» Data segment:

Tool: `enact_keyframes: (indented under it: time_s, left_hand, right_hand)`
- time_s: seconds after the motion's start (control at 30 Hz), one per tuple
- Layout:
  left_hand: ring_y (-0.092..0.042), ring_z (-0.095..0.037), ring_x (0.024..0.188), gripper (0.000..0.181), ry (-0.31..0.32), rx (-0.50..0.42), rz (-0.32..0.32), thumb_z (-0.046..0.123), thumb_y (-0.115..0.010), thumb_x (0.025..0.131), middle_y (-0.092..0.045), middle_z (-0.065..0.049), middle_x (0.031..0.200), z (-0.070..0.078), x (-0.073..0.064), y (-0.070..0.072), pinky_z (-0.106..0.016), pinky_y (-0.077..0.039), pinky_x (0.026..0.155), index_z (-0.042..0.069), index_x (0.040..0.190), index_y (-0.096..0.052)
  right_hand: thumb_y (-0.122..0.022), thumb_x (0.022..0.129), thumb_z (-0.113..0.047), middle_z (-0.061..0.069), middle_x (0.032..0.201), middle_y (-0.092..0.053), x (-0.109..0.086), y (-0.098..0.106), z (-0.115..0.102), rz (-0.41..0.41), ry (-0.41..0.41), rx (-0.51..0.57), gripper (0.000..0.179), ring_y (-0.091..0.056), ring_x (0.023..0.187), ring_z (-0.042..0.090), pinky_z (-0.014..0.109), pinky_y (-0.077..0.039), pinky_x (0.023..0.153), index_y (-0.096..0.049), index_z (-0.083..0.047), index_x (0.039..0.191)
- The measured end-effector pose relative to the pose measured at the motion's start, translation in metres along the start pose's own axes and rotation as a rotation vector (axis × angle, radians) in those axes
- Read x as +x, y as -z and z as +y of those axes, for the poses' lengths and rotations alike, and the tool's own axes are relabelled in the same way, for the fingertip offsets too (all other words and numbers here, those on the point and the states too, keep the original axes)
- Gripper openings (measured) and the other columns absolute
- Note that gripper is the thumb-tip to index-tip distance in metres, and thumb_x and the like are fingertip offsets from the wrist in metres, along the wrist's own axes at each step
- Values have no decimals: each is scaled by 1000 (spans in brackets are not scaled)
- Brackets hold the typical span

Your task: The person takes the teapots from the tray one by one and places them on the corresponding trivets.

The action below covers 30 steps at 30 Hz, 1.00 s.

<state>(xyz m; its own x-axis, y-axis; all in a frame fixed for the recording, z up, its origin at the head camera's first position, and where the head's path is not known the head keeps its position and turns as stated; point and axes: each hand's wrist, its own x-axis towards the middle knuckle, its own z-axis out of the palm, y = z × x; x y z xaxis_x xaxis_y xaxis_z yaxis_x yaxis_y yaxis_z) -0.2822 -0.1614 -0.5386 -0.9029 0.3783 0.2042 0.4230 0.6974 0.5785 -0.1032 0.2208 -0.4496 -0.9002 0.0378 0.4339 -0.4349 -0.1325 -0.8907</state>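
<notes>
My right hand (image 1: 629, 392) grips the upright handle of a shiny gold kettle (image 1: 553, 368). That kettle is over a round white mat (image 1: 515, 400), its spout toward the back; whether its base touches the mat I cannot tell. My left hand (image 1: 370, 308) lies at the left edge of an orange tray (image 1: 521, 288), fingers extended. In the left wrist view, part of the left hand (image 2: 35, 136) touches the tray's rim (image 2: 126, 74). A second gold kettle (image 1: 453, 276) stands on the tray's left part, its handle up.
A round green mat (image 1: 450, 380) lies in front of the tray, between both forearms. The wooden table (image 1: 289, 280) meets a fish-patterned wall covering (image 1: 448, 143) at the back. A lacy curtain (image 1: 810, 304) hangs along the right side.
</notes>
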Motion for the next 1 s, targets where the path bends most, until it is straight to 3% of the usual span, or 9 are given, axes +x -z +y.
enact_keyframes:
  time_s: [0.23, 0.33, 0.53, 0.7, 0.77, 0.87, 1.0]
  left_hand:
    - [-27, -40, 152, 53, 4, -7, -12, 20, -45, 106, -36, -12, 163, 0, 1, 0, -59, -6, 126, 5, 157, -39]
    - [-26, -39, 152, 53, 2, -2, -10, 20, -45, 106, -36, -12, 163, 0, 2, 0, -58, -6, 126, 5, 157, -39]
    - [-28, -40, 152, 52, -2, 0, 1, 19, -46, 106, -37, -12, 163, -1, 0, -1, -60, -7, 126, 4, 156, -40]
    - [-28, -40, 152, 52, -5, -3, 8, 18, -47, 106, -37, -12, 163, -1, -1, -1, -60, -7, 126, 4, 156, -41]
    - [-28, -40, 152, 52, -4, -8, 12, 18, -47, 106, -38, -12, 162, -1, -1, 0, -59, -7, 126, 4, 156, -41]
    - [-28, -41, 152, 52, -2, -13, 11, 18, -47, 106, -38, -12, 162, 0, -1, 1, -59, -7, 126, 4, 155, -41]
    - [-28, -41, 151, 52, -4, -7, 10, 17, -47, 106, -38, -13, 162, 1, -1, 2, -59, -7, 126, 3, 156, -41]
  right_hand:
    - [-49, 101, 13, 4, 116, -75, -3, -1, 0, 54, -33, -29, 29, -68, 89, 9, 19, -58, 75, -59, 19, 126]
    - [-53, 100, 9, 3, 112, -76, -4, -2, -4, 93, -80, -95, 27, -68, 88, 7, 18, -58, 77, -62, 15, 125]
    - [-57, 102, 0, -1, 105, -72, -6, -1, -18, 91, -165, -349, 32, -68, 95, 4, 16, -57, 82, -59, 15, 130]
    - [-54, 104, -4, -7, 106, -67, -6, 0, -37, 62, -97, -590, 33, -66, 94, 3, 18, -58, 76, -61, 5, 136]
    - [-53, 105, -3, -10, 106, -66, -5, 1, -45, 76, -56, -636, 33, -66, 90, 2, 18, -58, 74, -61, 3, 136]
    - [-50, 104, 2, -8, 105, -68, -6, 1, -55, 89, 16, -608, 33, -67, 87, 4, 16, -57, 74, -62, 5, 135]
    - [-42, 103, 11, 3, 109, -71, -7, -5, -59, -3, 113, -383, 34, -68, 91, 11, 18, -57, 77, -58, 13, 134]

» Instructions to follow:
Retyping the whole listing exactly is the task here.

» Response to the exercise:
Tool: `enact_keyframes: (indented under it: time_s, left_hand, right_hand)`
- time_s: seconds after the motion's start (control at 30 Hz), one per tuple
- Layout:
  left_hand: ring_y (-0.092..0.042), ring_z (-0.095..0.037), ring_x (0.024..0.188), gripper (0.000..0.181), ry (-0.31..0.32), rx (-0.50..0.42), rz (-0.32..0.32), thumb_z (-0.046..0.123), thumb_y (-0.115..0.010), thumb_x (0.025..0.131), middle_y (-0.092..0.045), middle_z (-0.065..0.049), middle_x (0.031..0.200), z (-0.070..0.078), x (-0.073..0.064), y (-0.070..0.072), pinky_z (-0.106..0.016), pinky_y (-0.077..0.039), pinky_x (0.026..0.155), index_z (-0.042..0.069), index_x (0.040..0.190), index_y (-0.096..0.052)
  right_hand: thumb_y (-0.122..0.022), thumb_x (0.022..0.129), thumb_z (-0.113..0.047), middle_z (-0.061..0.069), middle_x (0.032..0.201), middle_y (-0.092..0.053), x (-0.109..0.086), y (-0.098..0.106), z (-0.115..0.102), rz (-0.41..0.41), ry (-0.41..0.41), rx (-0.51..0.57), gripper (0.000..0.179), ring_y (-0.091..0.056), ring_x (0.023..0.187), ring_z (-0.042..0.090), pinky_z (-0.014..0.109), pinky_y (-0.077..0.039), pinky_x (0.023..0.153), index_y (-0.096..0.049), index_z (-0.083..0.047), index_x (0.039..0.191)
- The measured end-effector pose relative to the pose measured at the motion's start, translation in metres along the start pose's own axes and rotation as a rotation vector (axis × angle, radians) in those axes
- Read x as +x, y as -z and z as +y of those axes, for the poses' lengths and rotations alike, and the tool's own axes are relabelled in the same way, for the fingertip offsets too (all other words and numbers here, those on the point and the states too, keep the original axes)
- Gripper openings (measured) and the other columns absolute
- Note that gripper is the thumb-tip to index-tip distance in metres, and thumb_x and the like are fingertip offsets from the wrist in metres, along the wrist's own axes at each step
- Values have no decimals: each is scaled by 1000 (spans in brackets are not scaled)
- Brackets hold the typical span

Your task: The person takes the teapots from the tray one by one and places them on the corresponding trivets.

The action below covers 30 steps at 30 Hz, 1.00 s.

<state>(xyz m; its own x-axis, y-axis; all in a frame fixed for the recording, z up, its origin at the head camera's first position, and where the head's path is not known the head keeps its position and turns as stated; point and axes: each hand's wrist, its own x-axis towards the middle knuckle, its own z-axis out of the palm, y = z × x; x y z xaxis_x xaxis_y xaxis_z yaxis_x yaxis_y yaxis_z) -0.2822 -0.1614 -0.5386 -0.9029 0.3783 0.2042 0.4230 0.6974 0.5785 -0.1032 0.2208 -0.4496 -0.9002 0.0378 0.4339 -0.4349 -0.1325 -0.8907</state>
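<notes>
My right hand (image 1: 629, 392) grips the upright handle of a shiny gold kettle (image 1: 553, 368). That kettle is over a round white mat (image 1: 515, 400), its spout toward the back; whether its base touches the mat I cannot tell. My left hand (image 1: 370, 308) lies at the left edge of an orange tray (image 1: 521, 288), fingers extended. In the left wrist view, part of the left hand (image 2: 35, 136) touches the tray's rim (image 2: 126, 74). A second gold kettle (image 1: 453, 276) stands on the tray's left part, its handle up.
A round green mat (image 1: 450, 380) lies in front of the tray, between both forearms. The wooden table (image 1: 289, 280) meets a fish-patterned wall covering (image 1: 448, 143) at the back. A lacy curtain (image 1: 810, 304) hangs along the right side.
</notes>
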Motion for the next 1 s, targets where the path bends most, until it is straight to 3% of the usual span, or 9 are given, axes +x -z +y.
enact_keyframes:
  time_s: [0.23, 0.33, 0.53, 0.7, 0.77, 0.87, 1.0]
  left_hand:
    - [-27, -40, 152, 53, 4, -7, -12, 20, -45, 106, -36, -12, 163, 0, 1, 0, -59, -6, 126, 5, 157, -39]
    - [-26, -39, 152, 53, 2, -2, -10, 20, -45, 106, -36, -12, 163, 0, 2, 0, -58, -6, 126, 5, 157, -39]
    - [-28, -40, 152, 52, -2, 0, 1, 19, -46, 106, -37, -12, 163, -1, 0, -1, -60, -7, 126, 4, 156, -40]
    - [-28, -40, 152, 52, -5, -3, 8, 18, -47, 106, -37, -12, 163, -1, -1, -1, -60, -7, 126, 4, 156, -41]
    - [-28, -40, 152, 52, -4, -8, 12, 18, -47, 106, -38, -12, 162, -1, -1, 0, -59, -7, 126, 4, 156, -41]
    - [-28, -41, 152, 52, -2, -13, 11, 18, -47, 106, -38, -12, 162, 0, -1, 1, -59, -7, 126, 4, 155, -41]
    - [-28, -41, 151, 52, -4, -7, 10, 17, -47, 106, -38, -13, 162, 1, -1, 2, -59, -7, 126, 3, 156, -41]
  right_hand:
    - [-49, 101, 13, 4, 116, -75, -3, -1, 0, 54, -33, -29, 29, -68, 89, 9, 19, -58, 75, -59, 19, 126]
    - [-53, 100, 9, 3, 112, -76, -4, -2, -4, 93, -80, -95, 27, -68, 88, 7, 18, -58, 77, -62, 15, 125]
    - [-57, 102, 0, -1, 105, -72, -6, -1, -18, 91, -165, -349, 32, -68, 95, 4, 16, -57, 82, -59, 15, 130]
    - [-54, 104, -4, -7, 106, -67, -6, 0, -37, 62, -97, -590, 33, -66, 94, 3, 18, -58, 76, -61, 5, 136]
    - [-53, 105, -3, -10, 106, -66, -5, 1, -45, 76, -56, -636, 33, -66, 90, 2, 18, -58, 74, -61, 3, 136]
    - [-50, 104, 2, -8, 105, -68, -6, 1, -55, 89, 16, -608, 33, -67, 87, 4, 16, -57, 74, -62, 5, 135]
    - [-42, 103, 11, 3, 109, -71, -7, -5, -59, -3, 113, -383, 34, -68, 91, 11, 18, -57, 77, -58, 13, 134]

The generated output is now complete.